Figure 1c and 1d depicts the velocity models estimated with the semiglobal inversion, with noise-free and noisy data, respectively. The respective estimated $Q$ models are depicted in Figure 2c and 2d. One can observe that the high-velocity anomaly is very well-recovered when the data are noise-free. The existence of noise in the data affects the estimate of the velocity anomaly. However, it is clear that the algorithm updates correctly the velocity anomaly, increasing its magnitude at the correct position in space. It is also important to note that the nested local iterations of semiglobal inversion use a reduced data set per iteration, hence decreasing redundancy and degrading the signal-to-noise ratio. Therefore, a stronger effect of the noise over the estimates at the nested iterations is expected. The corresponding $Q$ models are estimated with a very good accuracy regarding its background, positioning of the anomaly, and their respective magnitudes. The small-scale high-$Q$ anomalies in the vicinity of the true low-$Q$ anomaly are artifacts generated by the interpolator. These have no impact overall because these values of $Q$ are effectively very high and they have a smooth variation yielding effectively the same response as the background. One can observe that the presence of the high-velocity anomaly did not influence the estimated $Q$, resulting from semiglobal inversion. In other words, there is no evidence of ambiguity between the P-wave velocity and $Q$. Those velocity and $Q$ models are then used to carry out conventional FWI from 3 to 4 Hz, updating for velocity only.
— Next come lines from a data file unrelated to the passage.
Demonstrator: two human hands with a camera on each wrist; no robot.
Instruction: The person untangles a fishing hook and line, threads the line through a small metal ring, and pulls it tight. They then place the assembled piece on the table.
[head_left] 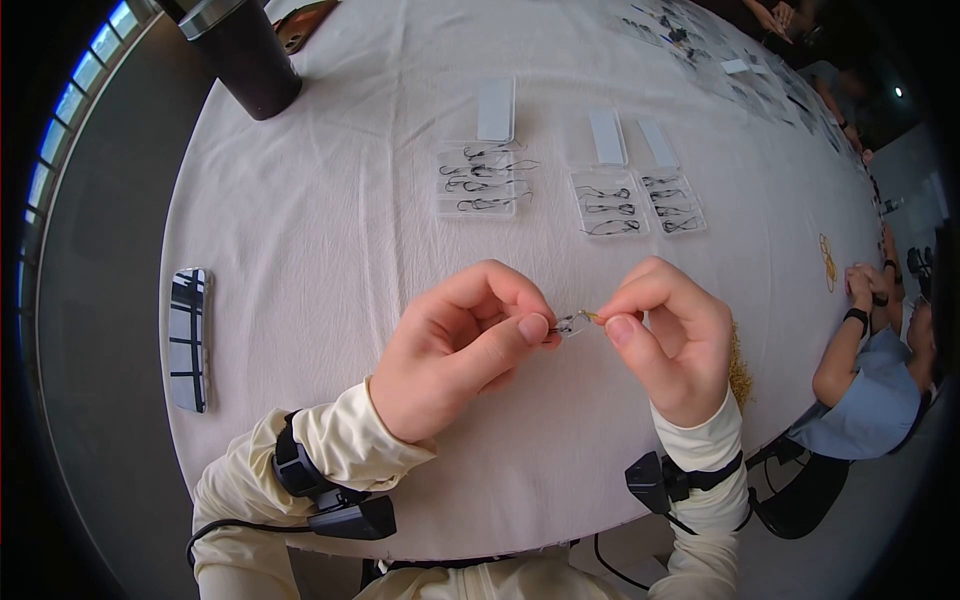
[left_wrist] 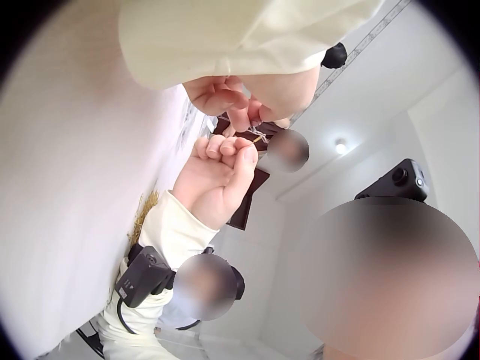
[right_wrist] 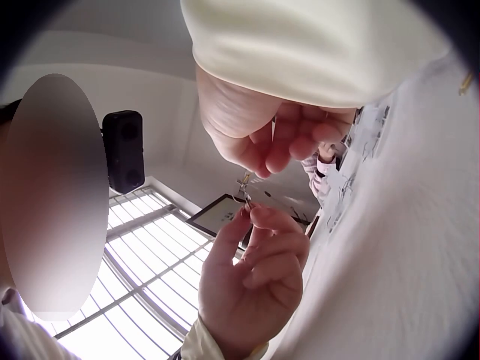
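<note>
Between thumb and forefinger, my left hand (head_left: 460, 350) pinches a small dark wire piece with a clear bit (head_left: 568, 326), too small to make out fully. Just to its right, my right hand (head_left: 675, 335) pinches a tiny gold-coloured piece (head_left: 591, 316) that meets the wire piece. In the left wrist view the right hand (left_wrist: 214, 176) has its fingers curled near the left fingertips. The right wrist view shows the left hand (right_wrist: 259, 281) below, holding the small piece up towards the right hand (right_wrist: 262, 135).
Open clear boxes (head_left: 475, 185) (head_left: 609, 205) (head_left: 677, 204) with dark looped wires lie beyond the hands. A gold pile (head_left: 740, 370) is beside the right wrist. A phone (head_left: 189, 340) and a dark tumbler (head_left: 245, 60) stand left; people sit at the right.
</note>
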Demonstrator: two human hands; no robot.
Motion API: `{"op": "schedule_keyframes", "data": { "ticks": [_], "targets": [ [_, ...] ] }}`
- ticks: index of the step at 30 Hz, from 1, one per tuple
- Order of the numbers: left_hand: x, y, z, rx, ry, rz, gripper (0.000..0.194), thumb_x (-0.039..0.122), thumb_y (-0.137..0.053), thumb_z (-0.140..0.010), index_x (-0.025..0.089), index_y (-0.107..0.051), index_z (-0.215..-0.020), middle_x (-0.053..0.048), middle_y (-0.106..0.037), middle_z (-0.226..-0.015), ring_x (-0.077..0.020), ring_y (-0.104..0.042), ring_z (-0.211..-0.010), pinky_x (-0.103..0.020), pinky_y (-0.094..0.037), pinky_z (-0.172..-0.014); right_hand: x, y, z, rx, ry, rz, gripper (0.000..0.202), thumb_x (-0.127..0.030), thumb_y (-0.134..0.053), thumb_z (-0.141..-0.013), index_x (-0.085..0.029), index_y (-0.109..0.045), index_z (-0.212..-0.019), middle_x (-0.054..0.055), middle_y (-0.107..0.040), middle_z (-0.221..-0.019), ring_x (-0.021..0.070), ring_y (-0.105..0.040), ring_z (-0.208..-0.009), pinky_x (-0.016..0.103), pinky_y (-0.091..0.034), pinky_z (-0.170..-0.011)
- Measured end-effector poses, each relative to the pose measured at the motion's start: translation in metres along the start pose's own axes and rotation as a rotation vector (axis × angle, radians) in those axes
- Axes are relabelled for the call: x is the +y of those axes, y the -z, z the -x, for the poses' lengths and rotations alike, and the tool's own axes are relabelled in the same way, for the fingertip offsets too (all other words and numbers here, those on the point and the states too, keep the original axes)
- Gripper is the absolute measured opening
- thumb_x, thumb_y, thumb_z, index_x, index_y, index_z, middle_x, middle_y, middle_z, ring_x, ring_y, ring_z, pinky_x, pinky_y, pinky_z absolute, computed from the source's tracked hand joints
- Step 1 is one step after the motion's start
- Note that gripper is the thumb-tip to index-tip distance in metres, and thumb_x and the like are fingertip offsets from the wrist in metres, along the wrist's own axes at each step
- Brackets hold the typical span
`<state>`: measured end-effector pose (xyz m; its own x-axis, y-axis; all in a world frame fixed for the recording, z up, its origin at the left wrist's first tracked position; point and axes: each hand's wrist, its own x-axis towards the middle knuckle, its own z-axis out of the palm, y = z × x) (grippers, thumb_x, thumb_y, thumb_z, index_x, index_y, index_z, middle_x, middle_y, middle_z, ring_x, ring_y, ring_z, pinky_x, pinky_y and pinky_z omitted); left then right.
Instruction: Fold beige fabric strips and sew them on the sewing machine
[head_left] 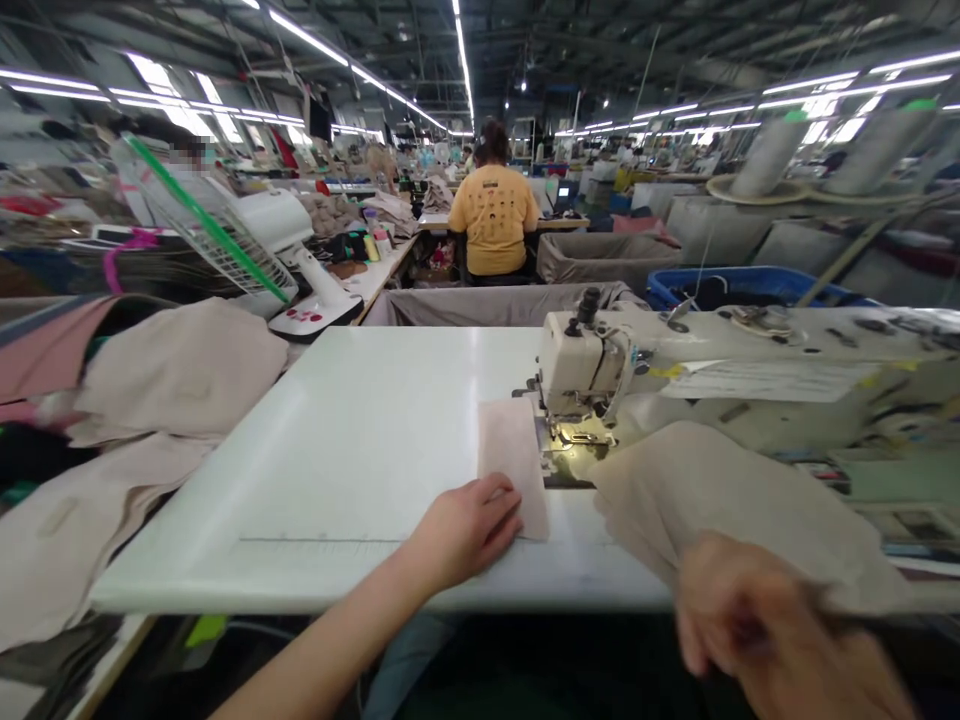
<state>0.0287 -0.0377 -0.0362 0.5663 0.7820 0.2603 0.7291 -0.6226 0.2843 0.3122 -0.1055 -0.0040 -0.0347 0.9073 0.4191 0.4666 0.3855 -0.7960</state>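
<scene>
Cloth (511, 440) (partly) under left hand (469, 525)

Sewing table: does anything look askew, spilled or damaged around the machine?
Nothing clearly stands out. The small beige piece looks flat under the left hand, beside the sewing machine; the larger cloth lies loosely by the blurred right hand.
</scene>
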Motion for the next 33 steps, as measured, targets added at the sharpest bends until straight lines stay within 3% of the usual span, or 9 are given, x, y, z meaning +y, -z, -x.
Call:
{"op": "schedule_keyframes", "data": {
  "ticks": [2,4,8,19,26,33],
  "targets": [
    [0.0,0.0,0.0,0.002,0.002,0.006,0.028,0.031,-0.042,-0.102,0.019,-0.064,-0.115,-0.009,-0.063,-0.117,-0.0197,-0.068,-0.091,-0.031,-0.058,-0.08,0.008,-0.025,-0.015,-0.12,-0.136,-0.091,0.042,-0.048,-0.044,-0.105,-0.02,-0.068,-0.085,-0.001,-0.058,-0.064,0.0115,-0.052,-0.048,0.022,-0.042,-0.043],
    [-0.001,0.001,0.0,-0.006,0.001,0.011,0.028,0.031,-0.042,-0.103,0.019,-0.063,-0.116,-0.009,-0.063,-0.117,-0.0196,-0.068,-0.092,-0.031,-0.058,-0.08,0.018,-0.049,-0.028,-0.175,-0.259,-0.175,0.052,-0.057,-0.043,-0.102,-0.02,-0.065,-0.073,-0.002,-0.051,-0.057,0.0131,-0.049,-0.047,0.024,-0.038,-0.042],
    [-0.001,0.001,0.0,-0.032,-0.005,0.002,0.028,0.03,-0.041,-0.103,0.019,-0.062,-0.118,-0.009,-0.063,-0.118,-0.0205,-0.068,-0.091,-0.033,-0.059,-0.079,0.033,-0.074,-0.039,-0.095,-0.281,-0.132,0.056,-0.066,-0.047,-0.096,-0.02,-0.063,-0.068,-0.001,-0.048,-0.056,0.0161,-0.051,-0.054,0.026,-0.04,-0.051],
    [-0.001,0.005,0.004,0.004,-0.031,-0.012,0.029,0.028,-0.046,-0.098,0.021,-0.057,-0.124,-0.009,-0.06,-0.114,-0.0196,-0.065,-0.084,-0.032,-0.057,-0.07,0.044,-0.076,-0.032,-0.063,-0.254,-0.115,0.052,-0.061,-0.047,-0.097,-0.021,-0.063,-0.068,-0.002,-0.045,-0.055,0.0169,-0.048,-0.053,0.027,-0.038,-0.053],
    [0.001,0.009,0.001,-0.089,-0.052,-0.013,0.027,0.034,-0.047,-0.099,0.022,-0.057,-0.122,-0.008,-0.061,-0.114,-0.0204,-0.065,-0.086,-0.032,-0.055,-0.07,0.039,-0.073,-0.032,-0.067,-0.267,-0.162,0.049,-0.058,-0.048,-0.098,-0.02,-0.061,-0.068,-0.003,-0.044,-0.056,0.0155,-0.046,-0.052,0.026,-0.036,-0.052],
    [0.001,0.01,0.0,-0.098,-0.06,-0.005,0.028,0.036,-0.049,-0.1,0.022,-0.059,-0.122,-0.008,-0.061,-0.116,-0.0193,-0.065,-0.087,-0.032,-0.054,-0.074,0.045,-0.071,-0.032,-0.125,-0.229,-0.188,0.049,-0.056,-0.046,-0.099,-0.02,-0.062,-0.07,-0.003,-0.045,-0.055,0.0148,-0.047,-0.051,0.025,-0.037,-0.05]
  ]
}}
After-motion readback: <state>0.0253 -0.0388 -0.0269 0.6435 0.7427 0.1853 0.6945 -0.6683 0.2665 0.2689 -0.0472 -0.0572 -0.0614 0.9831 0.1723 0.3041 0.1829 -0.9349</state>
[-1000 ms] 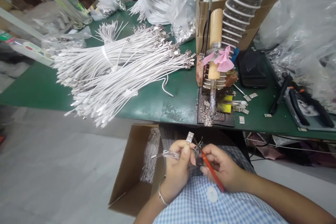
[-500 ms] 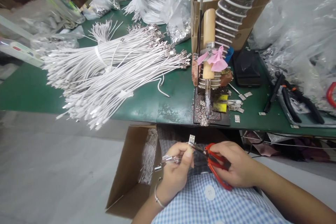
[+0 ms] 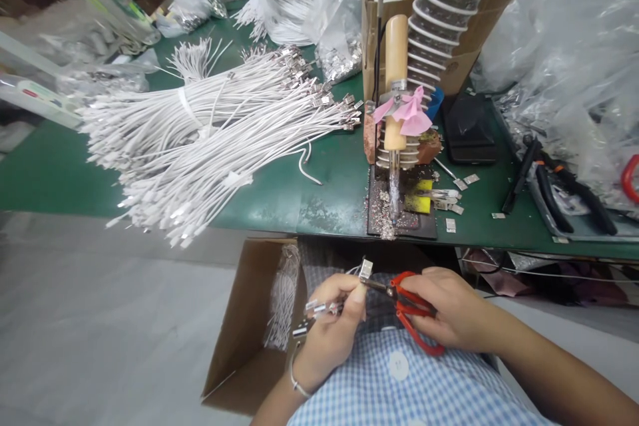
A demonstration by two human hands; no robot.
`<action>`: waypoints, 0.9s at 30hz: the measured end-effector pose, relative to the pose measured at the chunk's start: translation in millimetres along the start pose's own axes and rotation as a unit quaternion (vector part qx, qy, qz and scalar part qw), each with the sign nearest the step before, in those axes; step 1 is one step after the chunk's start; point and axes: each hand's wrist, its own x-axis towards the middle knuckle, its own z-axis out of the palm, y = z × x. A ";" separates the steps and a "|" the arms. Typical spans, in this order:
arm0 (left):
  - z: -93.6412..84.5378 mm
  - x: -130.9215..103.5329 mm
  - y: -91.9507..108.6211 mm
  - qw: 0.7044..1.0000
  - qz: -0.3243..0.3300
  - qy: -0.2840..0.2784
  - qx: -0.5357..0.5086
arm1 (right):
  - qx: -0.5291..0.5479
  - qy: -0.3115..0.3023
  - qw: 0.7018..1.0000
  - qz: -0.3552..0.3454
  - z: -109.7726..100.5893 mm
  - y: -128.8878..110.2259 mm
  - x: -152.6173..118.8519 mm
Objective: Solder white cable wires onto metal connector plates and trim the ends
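Note:
My left hand is closed in front of my checked apron, pinching a silver USB connector between thumb and fingertips. Several more USB connectors lie tucked in the same hand and poke out on its left side. In my right hand are red-handled pliers, gripped by the handles. Their dark tip touches the lower end of the pinched connector. Part of a white cable shows behind the left fingertips.
White USB cables lie in tied bundles on the green table. A soldering iron hangs upright before a coiled hose. Below the table edge stands a cardboard box with cables. Tools lie at right.
The pinched connector has tilted slightly and dropped a little. The connectors at the left side of my left hand have turned and shifted. The pliers stay at the pinched connector.

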 end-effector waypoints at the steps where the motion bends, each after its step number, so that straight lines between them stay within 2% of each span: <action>1: -0.2 -0.1 0.1 1.000 0.000 -0.001 0.001 | 0.003 -0.001 1.000 0.001 0.7 0.3 -0.3; 10: -0.1 -0.7 -2.1 1.000 -0.004 -0.006 -0.010 | 0.047 0.014 0.999 -0.004 15.8 4.7 -6.0; 18: -1.7 -3.3 -6.5 1.000 -0.017 -0.009 -0.014 | 0.047 0.035 0.998 -0.014 4.0 -0.8 -2.4; 27: -3.2 -4.1 -8.0 0.999 -0.037 -0.003 -0.015 | 0.006 0.031 0.999 -0.020 2.8 0.8 0.0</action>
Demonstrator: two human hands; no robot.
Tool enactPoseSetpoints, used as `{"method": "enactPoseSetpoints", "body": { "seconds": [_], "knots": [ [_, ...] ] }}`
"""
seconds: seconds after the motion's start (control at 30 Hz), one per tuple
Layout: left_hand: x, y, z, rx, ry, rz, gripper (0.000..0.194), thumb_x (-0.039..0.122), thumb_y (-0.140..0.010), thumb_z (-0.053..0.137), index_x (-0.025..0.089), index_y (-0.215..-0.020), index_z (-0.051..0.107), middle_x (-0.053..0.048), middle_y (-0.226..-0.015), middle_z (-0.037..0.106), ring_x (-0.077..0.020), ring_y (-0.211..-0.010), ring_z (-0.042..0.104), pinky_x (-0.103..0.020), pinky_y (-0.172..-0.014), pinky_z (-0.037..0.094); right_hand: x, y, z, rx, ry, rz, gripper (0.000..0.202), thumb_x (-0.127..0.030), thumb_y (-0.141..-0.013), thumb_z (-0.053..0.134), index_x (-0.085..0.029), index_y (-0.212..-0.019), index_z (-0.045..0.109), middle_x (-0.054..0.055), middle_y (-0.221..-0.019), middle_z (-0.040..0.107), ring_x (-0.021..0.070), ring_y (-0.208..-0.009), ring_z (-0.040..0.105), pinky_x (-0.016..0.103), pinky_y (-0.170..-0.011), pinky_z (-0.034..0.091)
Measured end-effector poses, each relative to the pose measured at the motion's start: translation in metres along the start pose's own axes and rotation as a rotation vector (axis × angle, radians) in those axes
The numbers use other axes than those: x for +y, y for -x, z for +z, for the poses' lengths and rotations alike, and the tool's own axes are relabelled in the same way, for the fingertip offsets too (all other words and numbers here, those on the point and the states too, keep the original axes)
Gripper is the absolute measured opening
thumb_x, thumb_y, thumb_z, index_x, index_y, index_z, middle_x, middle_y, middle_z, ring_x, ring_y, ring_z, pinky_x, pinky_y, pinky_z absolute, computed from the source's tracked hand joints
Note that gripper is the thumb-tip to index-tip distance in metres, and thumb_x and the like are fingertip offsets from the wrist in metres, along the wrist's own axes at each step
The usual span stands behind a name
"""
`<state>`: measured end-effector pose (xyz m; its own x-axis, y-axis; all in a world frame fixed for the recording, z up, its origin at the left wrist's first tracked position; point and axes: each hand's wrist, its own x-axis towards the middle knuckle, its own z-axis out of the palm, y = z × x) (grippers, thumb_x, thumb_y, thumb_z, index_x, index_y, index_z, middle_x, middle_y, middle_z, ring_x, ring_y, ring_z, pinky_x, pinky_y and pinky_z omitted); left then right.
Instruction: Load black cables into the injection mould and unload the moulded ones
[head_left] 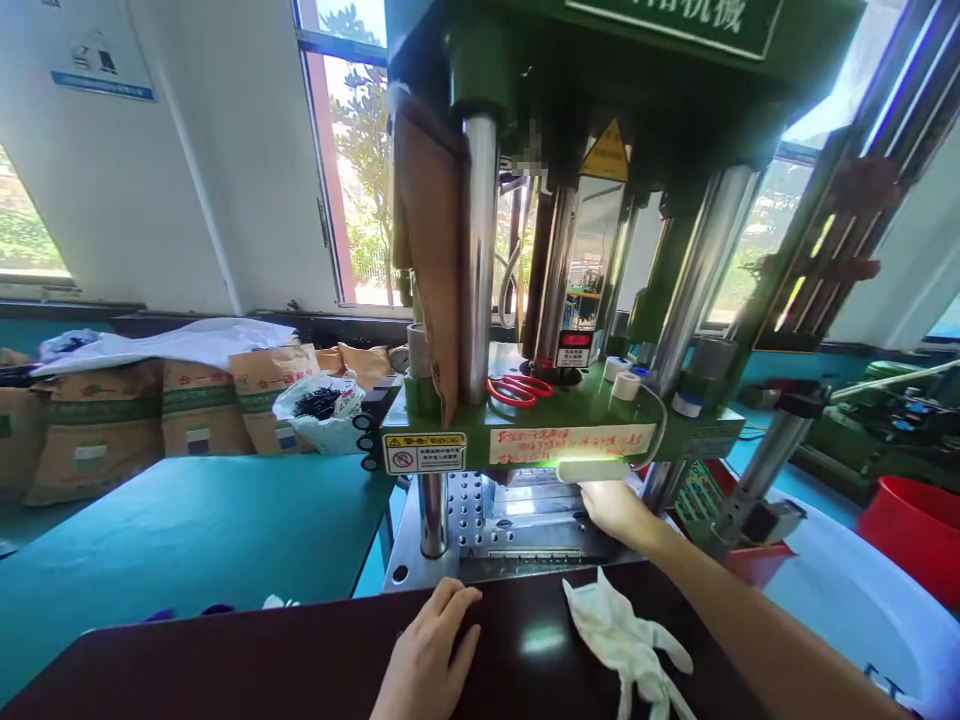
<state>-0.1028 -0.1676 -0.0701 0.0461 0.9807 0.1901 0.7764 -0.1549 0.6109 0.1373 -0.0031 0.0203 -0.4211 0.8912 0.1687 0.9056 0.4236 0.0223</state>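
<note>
Reaching forward under the green press, the right hand has its fingers stretched into the gap beneath the machine's lower green plate, touching or just short of a pale, glowing bar-shaped piece that sits right above the fingertips; whether the fingers are closed on that piece or only brushing it cannot be told, since their tips are lost in the glare. The left hand lies nearer the body, flat and relaxed on the dark counter, fingers loosely spread and holding nothing. Just beside the right forearm, between the two hands, a white glove lies crumpled on the counter: it looks soft, limp and light, and would best be pinched at the cuff. The pale piece looks like a small, stiff, light moulding, probably smooth, and likely to be taken by its ends; being inside a press it may be warm, though nothing shows that. Beyond the right hand, a perforated metal bed holds the mould, whose cavity is washed out by reflection. Red-handled scissors and tape rolls rest on the plate above the right hand. Off beyond the left hand, brown sacks line the wall. The press top and the right elbow are cut off.
</note>
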Motion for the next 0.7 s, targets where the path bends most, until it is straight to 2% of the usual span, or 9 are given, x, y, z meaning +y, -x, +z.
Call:
{"method": "enactPoseSetpoints", "body": {
  "seconds": [0.13, 0.2, 0.27, 0.33, 0.4, 0.47, 0.53, 0.63, 0.7],
  "knots": [
    [0.005, -0.002, 0.002, 0.004, 0.009, 0.004, 0.028, 0.020, -0.082, 0.037, 0.025, -0.106, 0.052, -0.005, -0.108, 0.054, -0.0167, -0.099, 0.057, -0.029, -0.084, 0.048, 0.012, 0.044, -0.024, -0.116, -0.020, -0.190, 0.030, -0.020, -0.079, 0.043, -0.022, -0.098, 0.066, 0.007, -0.089, 0.069, 0.0202, -0.081, 0.062, 0.027, -0.071, 0.042],
    [0.007, -0.002, 0.005, 0.005, 0.012, 0.018, 0.029, 0.018, -0.081, 0.038, 0.025, -0.105, 0.052, -0.004, -0.106, 0.055, -0.0161, -0.096, 0.057, -0.029, -0.083, 0.048, 0.018, 0.059, -0.025, -0.084, -0.007, -0.164, 0.035, -0.021, -0.081, 0.041, -0.023, -0.109, 0.062, 0.007, -0.089, 0.069, 0.0197, -0.079, 0.063, 0.028, -0.071, 0.043],
    [0.008, -0.002, 0.008, -0.013, 0.013, 0.044, 0.029, 0.016, -0.079, 0.040, 0.025, -0.104, 0.053, -0.004, -0.105, 0.056, -0.0163, -0.094, 0.058, -0.029, -0.083, 0.048, 0.018, 0.056, -0.016, 0.016, 0.011, -0.063, 0.039, -0.019, -0.084, 0.035, -0.019, -0.117, 0.056, 0.010, -0.093, 0.068, 0.0194, -0.083, 0.062, 0.029, -0.074, 0.043],
    [0.005, -0.001, 0.011, 0.006, 0.026, 0.063, 0.028, 0.016, -0.078, 0.041, 0.025, -0.102, 0.054, -0.004, -0.103, 0.057, -0.0166, -0.093, 0.058, -0.029, -0.082, 0.048, 0.013, 0.040, -0.003, 0.053, 0.019, 0.009, 0.037, -0.017, -0.085, 0.032, -0.016, -0.111, 0.058, 0.012, -0.098, 0.066, 0.0198, -0.091, 0.060, 0.029, -0.078, 0.042],
    [0.001, 0.000, 0.015, 0.046, 0.061, 0.074, 0.026, 0.016, -0.079, 0.041, 0.025, -0.099, 0.054, -0.004, -0.102, 0.056, -0.0157, -0.090, 0.058, -0.027, -0.079, 0.048, 0.009, 0.020, 0.006, 0.016, 0.026, 0.056, 0.031, -0.018, -0.084, 0.035, -0.016, -0.097, 0.063, 0.011, -0.097, 0.066, 0.0204, -0.093, 0.059, 0.029, -0.078, 0.041],
    [-0.004, 0.000, 0.019, 0.081, 0.095, 0.081, 0.025, 0.016, -0.079, 0.041, 0.026, -0.099, 0.053, -0.003, -0.100, 0.056, -0.0144, -0.086, 0.058, -0.025, -0.076, 0.048, 0.007, 0.010, 0.004, -0.032, 0.030, 0.074, 0.027, -0.018, -0.082, 0.039, -0.017, -0.090, 0.065, 0.010, -0.093, 0.068, 0.0204, -0.090, 0.060, 0.028, -0.076, 0.041],
    [-0.007, 0.000, 0.023, 0.096, 0.099, 0.089, 0.025, 0.017, -0.079, 0.041, 0.026, -0.099, 0.053, -0.003, -0.099, 0.056, -0.0143, -0.085, 0.058, -0.025, -0.075, 0.049, 0.012, 0.017, -0.006, -0.057, 0.029, 0.025, 0.028, -0.018, -0.081, 0.041, -0.018, -0.094, 0.065, 0.009, -0.091, 0.069, 0.0201, -0.088, 0.061, 0.027, -0.075, 0.042],
    [-0.006, -0.001, 0.026, 0.099, 0.056, 0.091, 0.026, 0.015, -0.078, 0.042, 0.026, -0.099, 0.053, -0.003, -0.098, 0.056, -0.0156, -0.086, 0.058, -0.027, -0.074, 0.049, 0.024, 0.043, -0.023, -0.116, 0.026, -0.092, 0.034, -0.019, -0.080, 0.041, -0.023, -0.106, 0.063, 0.007, -0.093, 0.069, 0.0204, -0.087, 0.063, 0.027, -0.074, 0.044],
    [-0.004, -0.001, 0.025, 0.083, 0.009, 0.094, 0.028, 0.014, -0.076, 0.043, 0.026, -0.098, 0.054, -0.003, -0.098, 0.057, -0.0165, -0.086, 0.058, -0.028, -0.075, 0.049, 0.029, 0.057, -0.026, -0.094, 0.037, -0.086, 0.039, -0.021, -0.082, 0.038, -0.024, -0.116, 0.058, 0.007, -0.098, 0.068, 0.0207, -0.087, 0.063, 0.029, -0.075, 0.045]
  ]
}}
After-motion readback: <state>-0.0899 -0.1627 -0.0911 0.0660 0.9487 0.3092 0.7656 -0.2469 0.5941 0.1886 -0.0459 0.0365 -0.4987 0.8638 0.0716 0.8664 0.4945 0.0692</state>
The resulting velocity models are depicted in Figure 1e for noise-free data and in Figure 1f for noisy data. Those pictures show a further improvement of the inverted velocity anomaly. The corresponding inverted velocity models, estimated with FWI only, assuming that the $Q$ model is known, are depicted in Figure 1g (noise-free data) and 1h (noisy data). These results show that the semiglobal inversion algorithm can effectively determine a model of $Q$ that is comparable with the true model of $Q$, leading to improved inversion results. The semiglobal inversion clearly outperformed the joint local inversion for velocity and $Q$ with conventional FWI regarding accuracy and suppression of ambiguity, due to the trade-off between estimates.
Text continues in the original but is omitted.